#### TASK TO COMPLETE:
Output the listing below exactly, minus its images.

#### DATASET EXTRACT:
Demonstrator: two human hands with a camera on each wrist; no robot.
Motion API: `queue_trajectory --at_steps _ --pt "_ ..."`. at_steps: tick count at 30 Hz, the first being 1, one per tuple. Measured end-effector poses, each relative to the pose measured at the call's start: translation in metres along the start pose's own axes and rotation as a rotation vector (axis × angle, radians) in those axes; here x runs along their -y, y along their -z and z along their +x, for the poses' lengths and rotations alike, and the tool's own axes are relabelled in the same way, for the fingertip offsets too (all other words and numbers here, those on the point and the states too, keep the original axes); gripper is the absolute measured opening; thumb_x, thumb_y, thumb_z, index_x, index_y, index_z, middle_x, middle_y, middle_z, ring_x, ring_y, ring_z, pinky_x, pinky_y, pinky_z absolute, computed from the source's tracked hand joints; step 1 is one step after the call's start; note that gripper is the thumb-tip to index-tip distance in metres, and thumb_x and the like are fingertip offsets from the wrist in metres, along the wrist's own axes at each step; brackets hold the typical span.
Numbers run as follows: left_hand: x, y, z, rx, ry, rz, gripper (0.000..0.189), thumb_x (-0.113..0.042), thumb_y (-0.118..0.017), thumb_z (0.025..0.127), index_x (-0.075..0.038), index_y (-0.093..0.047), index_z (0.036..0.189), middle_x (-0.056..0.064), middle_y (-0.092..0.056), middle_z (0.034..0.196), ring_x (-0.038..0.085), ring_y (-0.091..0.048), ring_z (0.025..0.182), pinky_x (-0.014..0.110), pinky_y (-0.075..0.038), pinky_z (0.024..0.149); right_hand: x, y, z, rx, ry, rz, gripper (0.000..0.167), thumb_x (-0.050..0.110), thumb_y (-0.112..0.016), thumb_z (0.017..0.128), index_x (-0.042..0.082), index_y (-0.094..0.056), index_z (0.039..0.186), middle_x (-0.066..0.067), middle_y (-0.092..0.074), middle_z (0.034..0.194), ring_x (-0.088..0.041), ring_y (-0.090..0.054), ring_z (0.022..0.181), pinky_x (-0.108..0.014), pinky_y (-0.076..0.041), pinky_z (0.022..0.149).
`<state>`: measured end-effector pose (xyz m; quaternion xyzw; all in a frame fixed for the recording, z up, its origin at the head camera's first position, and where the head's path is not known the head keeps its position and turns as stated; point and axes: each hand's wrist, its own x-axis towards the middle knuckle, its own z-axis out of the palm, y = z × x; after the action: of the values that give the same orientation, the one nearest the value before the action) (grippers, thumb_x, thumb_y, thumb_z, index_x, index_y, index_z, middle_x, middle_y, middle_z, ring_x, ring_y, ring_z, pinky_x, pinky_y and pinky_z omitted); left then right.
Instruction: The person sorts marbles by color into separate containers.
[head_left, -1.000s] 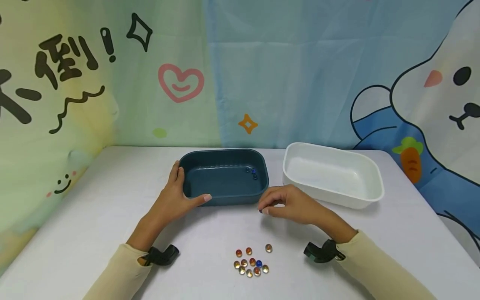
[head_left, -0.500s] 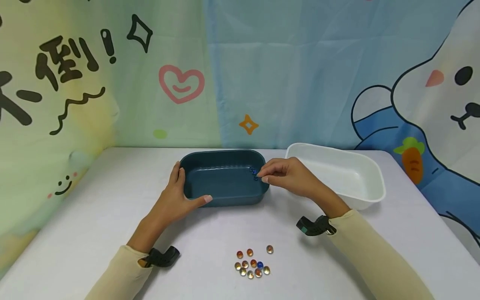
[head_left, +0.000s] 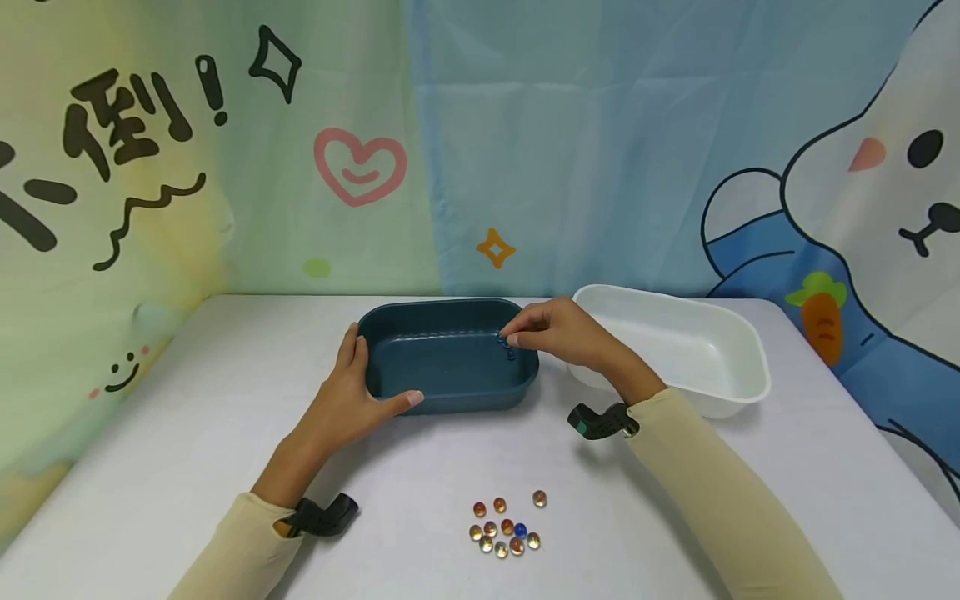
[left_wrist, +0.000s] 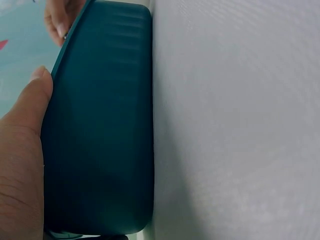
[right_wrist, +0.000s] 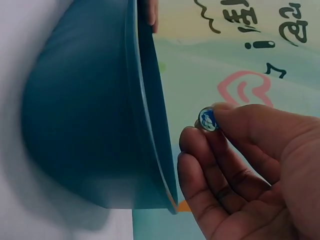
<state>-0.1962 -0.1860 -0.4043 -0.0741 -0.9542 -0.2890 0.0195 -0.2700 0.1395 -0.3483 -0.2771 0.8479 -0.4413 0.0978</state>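
The right hand [head_left: 555, 331] is pinching one blue-swirled marble [right_wrist: 208, 120] between thumb and fingertips, and that pinch is sitting over the right end of a dark teal dish [head_left: 465, 403]; the exact height over its floor is hard to tell. Placing this marble well probably means lowering the fingertips close to the floor before parting them, since a round piece is likely to be bouncing or rolling if dropped from the rim. Just below these fingers, small blue marbles [head_left: 511, 354] are lying in the dish; at least two are showing, but the fingers are crowding them, so the full count is unclear, and nudging them seems the main risk. Just right of the pinching fingers, one white dish [head_left: 720, 405] is standing on the table [head_left: 150, 483]. Off to their left, the left hand [head_left: 356, 396] is resting around the dish's near left corner, fingers straight and thumb spread along the near side, a sensible brace. Well apart, on the person's side of the fingers, eleven loose marbles are lying clustered: one blue marble [head_left: 521, 530] and ten amber-to-orange marbles [head_left: 486, 544]. Farthest beyond the fingers, a printed backdrop [head_left: 600, 167] is hanging.
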Motion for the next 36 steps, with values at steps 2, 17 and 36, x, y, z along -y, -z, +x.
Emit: queue_trajectory --at_steps 2,17,36 --pt "0.0 0.0 0.0 0.001 0.0 0.0 0.128 -0.078 -0.062 0.073 0.006 -0.008 0.152 0.007 0.01 0.162 0.041 -0.026 0.14 0.056 -0.035 0.103 0.0 0.0 0.006 0.011 -0.029 0.003 0.017 0.015 -0.067 0.093 0.011 -0.076 0.108 -0.001 -0.07 0.107 -0.016 -0.064 0.097 -0.038 -0.051 0.085" --pt "-0.003 0.001 0.001 0.003 0.004 0.004 0.128 -0.078 -0.063 0.072 0.007 -0.01 0.152 0.008 0.009 0.162 0.042 -0.026 0.14 0.057 -0.035 0.103 -0.006 0.001 0.041 0.079 -0.179 0.209 0.026 0.011 -0.062 0.096 0.001 -0.069 0.119 -0.011 -0.061 0.128 -0.023 -0.064 0.107 -0.04 -0.046 0.098" --pt "0.001 0.002 0.001 0.012 0.004 -0.007 0.129 -0.079 -0.062 0.072 0.007 -0.01 0.152 0.006 0.011 0.162 0.041 -0.025 0.14 0.056 -0.034 0.104 -0.002 -0.013 0.066 0.052 -0.252 0.22 0.03 0.008 -0.06 0.097 -0.003 -0.064 0.124 -0.014 -0.061 0.127 -0.026 -0.062 0.11 -0.041 -0.045 0.098"
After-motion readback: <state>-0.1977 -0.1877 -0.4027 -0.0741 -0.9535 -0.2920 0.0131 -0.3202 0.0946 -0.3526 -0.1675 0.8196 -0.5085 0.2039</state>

#### ANSWER BOX:
Demonstrator: two human hands with a camera on each wrist; no robot.
Motion API: `queue_trajectory --at_steps _ --pt "_ ..."`. at_steps: tick count at 30 Hz, the first being 1, one per tuple. Measured end-effector poses, each relative to the pose measured at the call's start: translation in metres along the start pose's own axes and rotation as a rotation vector (axis × angle, radians) in those axes; here x runs along their -y, y along their -z and z along their +x, for the poses' lengths and rotations alike, and the tool's own axes are relabelled in the same way, for the fingertip offsets too (all other words and numbers here, those on the point and the states too, keep the original axes); gripper is the absolute measured opening; thumb_x, thumb_y, thumb_z, index_x, index_y, index_z, middle_x, middle_y, middle_z, ring_x, ring_y, ring_z, pinky_x, pinky_y, pinky_z absolute, computed from the source's tracked hand joints; step 1 is one step after the call's start; note that gripper is the thumb-tip to index-tip distance in metres, and thumb_x and the like are fingertip offsets from the wrist in metres, along the wrist's own axes at each step; brackets hold the typical span.
Numbers run as follows: left_hand: x, y, z, rx, ry, rz, gripper (0.000..0.189), thumb_x (-0.113..0.042), thumb_y (-0.118..0.017), thumb_z (0.025..0.127), index_x (-0.075..0.038), index_y (-0.093..0.047), index_z (0.036..0.189), middle_x (-0.056..0.064), middle_y (-0.092..0.056), middle_z (0.034..0.196), ring_x (-0.038..0.085), ring_y (-0.091..0.048), ring_z (0.025..0.182), pinky_x (-0.014..0.110), pinky_y (-0.075..0.038), pinky_z (0.024..0.149); right_hand: x, y, z, rx, ry, rz, gripper (0.000..0.167), thumb_x (-0.050..0.110), thumb_y (-0.112..0.016), thumb_z (0.017..0.128), index_x (-0.042..0.082), index_y (-0.094..0.056), index_z (0.039..0.186), middle_x (-0.066..0.067), middle_y (-0.092..0.074), middle_z (0.034..0.194), ring_x (-0.088..0.041), ring_y (-0.090..0.054), ring_z (0.022..0.181), pinky_x (-0.108..0.014), pinky_y (-0.076..0.041), pinky_z (0.022..0.149).
`<state>`: measured end-effector pose (xyz m; quaternion xyzw; all in a frame fixed for the recording, z up, its origin at the head camera's first position, and where the head's path is not known the head keeps its position and turns as stated; point and axes: each hand's wrist, its own x-axis towards the middle knuckle, its own z-axis out of the palm, y = z × x; after the action: of the values that give the same orientation, the one nearest the value before the action) (grippers, thumb_x, thumb_y, thumb_z, index_x, index_y, index_z, middle_x, middle_y, middle_z, ring_x, ring_y, ring_z, pinky_x, pinky_y and pinky_z omitted); left then right.
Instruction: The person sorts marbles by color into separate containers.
[head_left, -1.000s] 
[head_left, -0.500s] 
[head_left, +0.000s] 
[left_wrist, +0.000s] 
[right_wrist, +0.000s] 
<state>-0.1962 -0.1860 -0.4043 -0.0741 -0.9542 -0.2890 0.0195 -0.2700 0.1395 -0.3483 -0.2771 0.8479 -0.4413 0.0978</state>
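The right hand [head_left: 555, 331] is pinching one blue-swirled marble [right_wrist: 208, 120] between thumb and fingertips, and that pinch is sitting over the right end of a dark teal dish [head_left: 465, 403]; the exact height over its floor is hard to tell. Placing this marble well probably means lowering the fingertips close to the floor before parting them, since a round piece is likely to be bouncing or rolling if dropped from the rim. Just below these fingers, small blue marbles [head_left: 511, 354] are lying in the dish; at least two are showing, but the fingers are crowding them, so the full count is unclear, and nudging them seems the main risk. Just right of the pinching fingers, one white dish [head_left: 720, 405] is standing on the table [head_left: 150, 483]. Off to their left, the left hand [head_left: 356, 396] is resting around the dish's near left corner, fingers straight and thumb spread along the near side, a sensible brace. Well apart, on the person's side of the fingers, eleven loose marbles are lying clustered: one blue marble [head_left: 521, 530] and ten amber-to-orange marbles [head_left: 486, 544]. Farthest beyond the fingers, a printed backdrop [head_left: 600, 167] is hanging.
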Motion for the next 36 steps, with values at steps 2, 17 and 36, x, y, z along -y, -z, +x.
Emit: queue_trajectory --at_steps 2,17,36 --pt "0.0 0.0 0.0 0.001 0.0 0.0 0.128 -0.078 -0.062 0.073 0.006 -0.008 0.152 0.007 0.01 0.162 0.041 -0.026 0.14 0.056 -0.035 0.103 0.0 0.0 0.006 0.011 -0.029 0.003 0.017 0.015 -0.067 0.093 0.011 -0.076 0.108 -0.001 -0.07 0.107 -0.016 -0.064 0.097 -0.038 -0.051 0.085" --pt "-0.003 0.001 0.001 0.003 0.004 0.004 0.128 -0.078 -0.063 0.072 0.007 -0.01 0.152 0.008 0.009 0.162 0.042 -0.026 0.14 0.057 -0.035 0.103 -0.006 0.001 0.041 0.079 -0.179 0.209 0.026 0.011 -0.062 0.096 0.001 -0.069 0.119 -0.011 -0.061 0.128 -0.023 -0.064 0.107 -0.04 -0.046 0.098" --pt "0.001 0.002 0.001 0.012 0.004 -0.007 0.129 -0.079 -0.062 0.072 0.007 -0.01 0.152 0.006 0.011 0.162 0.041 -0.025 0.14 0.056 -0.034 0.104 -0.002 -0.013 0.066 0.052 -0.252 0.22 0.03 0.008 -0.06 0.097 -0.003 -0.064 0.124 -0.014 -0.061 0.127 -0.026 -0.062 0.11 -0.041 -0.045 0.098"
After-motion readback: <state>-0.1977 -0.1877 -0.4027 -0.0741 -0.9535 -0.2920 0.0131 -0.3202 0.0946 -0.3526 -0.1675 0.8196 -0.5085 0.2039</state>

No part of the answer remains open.